В июле я получил царский подарок — восемь практикантов. Ставилась задача завершить обследование Верхневолжских озёр и территории Пеновского района. На озере Глубоком под Осташковом соединились с музейной экспедицией. Попытались вместе осмотреть берега Стержа, самого верхнего из Верхневолжских озёр. Но дорог там почти нет, без лодки не обойтись, и юго-западный берег остался недостижимым.
Погода в том июле держалась тёплая, но неустойчивая: чистое небо, через 15-20 минут оно всё в тучах, ливень, гроза, а через полчаса опять идиллия. И так по три раза на дню. Сначала мы от этого страдали, а потом приспособились и к концу разведки действовали при постановке лагеря с чёткостью орудийного расчёта: машина останавливается, открывается борт, выскакивает наш десант, а через двадцать минут уже стоят все палатки, в них вещи, и даже дымится печка, вырытая большим спецом по этому делу Володей Ивановым, тем самым, что крушил корни в Языкове.

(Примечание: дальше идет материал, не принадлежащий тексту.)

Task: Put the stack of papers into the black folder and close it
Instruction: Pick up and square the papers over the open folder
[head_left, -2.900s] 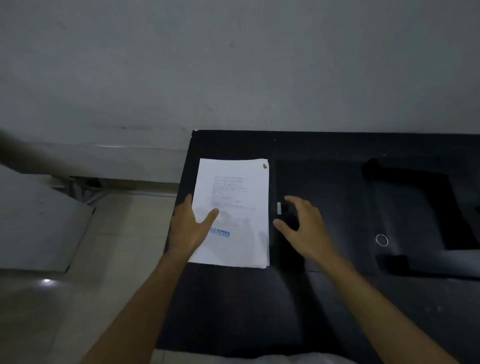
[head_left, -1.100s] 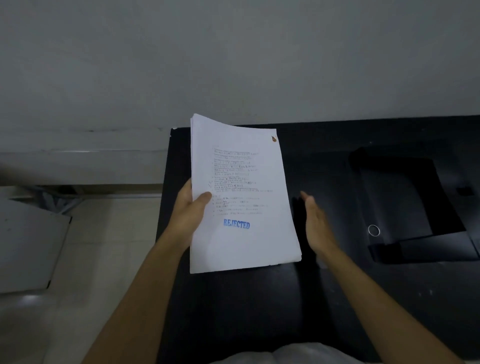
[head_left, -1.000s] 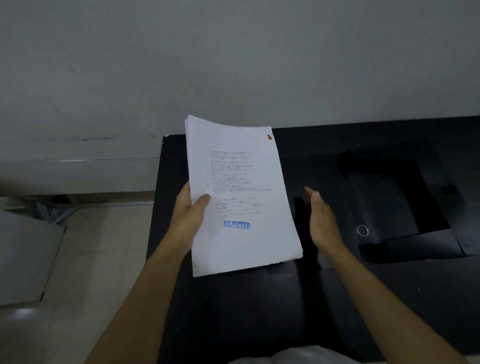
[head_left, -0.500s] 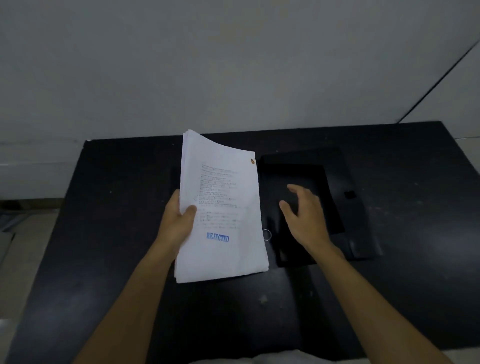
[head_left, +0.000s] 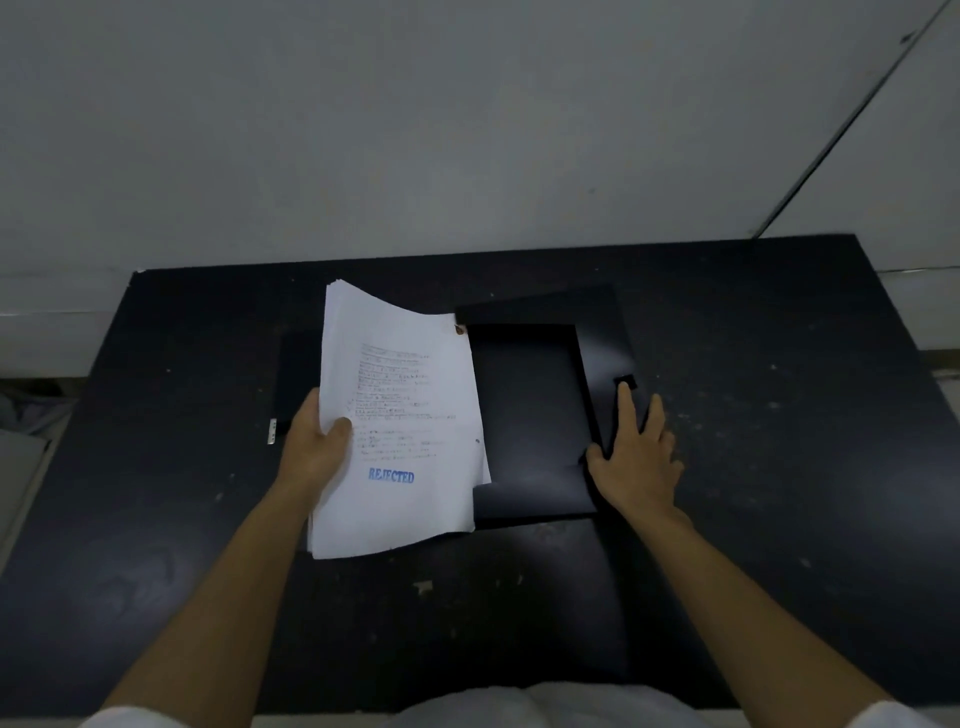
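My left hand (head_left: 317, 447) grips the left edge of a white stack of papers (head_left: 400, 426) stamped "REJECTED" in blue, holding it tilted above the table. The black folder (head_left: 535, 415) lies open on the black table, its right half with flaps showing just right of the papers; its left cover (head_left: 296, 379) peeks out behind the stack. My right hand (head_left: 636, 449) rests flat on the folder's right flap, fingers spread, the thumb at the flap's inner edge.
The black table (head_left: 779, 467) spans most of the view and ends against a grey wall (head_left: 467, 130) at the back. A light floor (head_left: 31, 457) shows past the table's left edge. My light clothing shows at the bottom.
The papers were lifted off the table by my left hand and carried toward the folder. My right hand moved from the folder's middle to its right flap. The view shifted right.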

Не удалось нам тогда только посмотреть исток Волги. Мы рвались к нему, но не дошли несколько километров: дорога, как говорит Палыч, “упала”. Времени на пешеходный вариант у нас не было. Пришлось отложить прикосновение к истоку до лучших времён. Они наступили через два года.
А пока путь лежал на озеро Пено. В 1976 году я работал там по высокой воде, и юго-западный берег, самый низкий, оказался затоплен. На этот раз вода стояла пониже, и мы нашли около двадцати древних поселений в пойме. Затем двинулись на север Пеновского района, на территорию леспромхоза “Рунский”. Не задержались и там: тремя маршрутами быстро осмотрели несколько малых озёр в бассейне Руны.
На дореволюционной карте В.А. Плетнёва в самом северо-западном углу Тверской губернии нанесены курганы у деревни Любино. В нескольких километрах от неё лежит озеро Ордоникольское, к которому в мае пробиться не смогли, не нашли дороги. По описанию В.А. Плетнёва, на берегах озера тогда имелся погост Осечно и стояли три деревни: Орда, Калинино и Москва. Ничего себе сочетание! Бывают же совпадения...
Ныне жители деревни Москва оказались почти в полной изоляции, остальные деревни уже обезлюдели. Сообщиться с внешним миром на обычном транспорте можно лишь зимой. Когда мы спросили дорогу с западной стороны (последняя наша надежда), мужики указали на старый, но вполне добротный тракт. Мы обрадовались: по карте до Москвы оставалось километра три. Палыч развил скорость километров под 60 и... резко затормозил. Метрах в двадцати перед нами дорога-красавица, прямая, как стрела, обрывалась в распадок. Дорога в никуда!..
Палыч помянул добрым словом дорожников и остался при машине, а мы двинулись пешком через урман. Мрачная озёрная котловина. Огромные ели (старое название озера — Заеленье), сырость, едва заметная неровная тропинка. Форсировали небольшую речушку в её истоке из озера, поднялись по крутому, высокому склону и оказались в Москве. Впрочем, не сразу. Приветливо раскланявшись с первым встречным, старичком в выцветшей солдатской рубахе, я спросил: “Отец, это Москва?” — “Нет!” Немая сцена... Дед выдержал паузу не хуже артиста Качалова и уточнил: “Это — Красная Москва”. У меня отлегло от сердца. Переименование, конечно, весьма двусмысленное, учитывая жизненные условия на этом плацдарме. Но люди всё-таки живут и малую свою родину любят. А ведь бывают топонимические казусы и вовсе драматического свойства. Например, в Бельском районе деревню Екатерининское переименовали в Новую Жизнь, и в ней не осталось ни одного жителя. Десятки пустых домов, почти ничего внутри не нарушено, а людей нет. Недавно вернули старое название. Говорят, люди опять стали возвращаться.
Разговорился с дедом... “Немцы-то, — спрашиваю, — сюда прошли?” — “Нет, утопло в урмане несколько ихних “тигров”, не доходя деревни. Пешком приходили трое, так мы их топорами зарубили. Больше не совались”. Старик помолчал и гордо, веско произнёс: “Ни одну Москву немец не взял!”. Выстраданные слова. Сердце моё дрогнуло и глаза защипало. Ведь речь идёт о родине, волею судеб получившей то же имя, что и главный город страны. Отстояли! И этот подвиг, о котором и не слышал-то никто, стоит в том же ряду, что и оборона столицы и контрнаступление под Москвой. Мы с дедом встретились глазами, пожали руки, и встреча эта осталась во мне навсегда.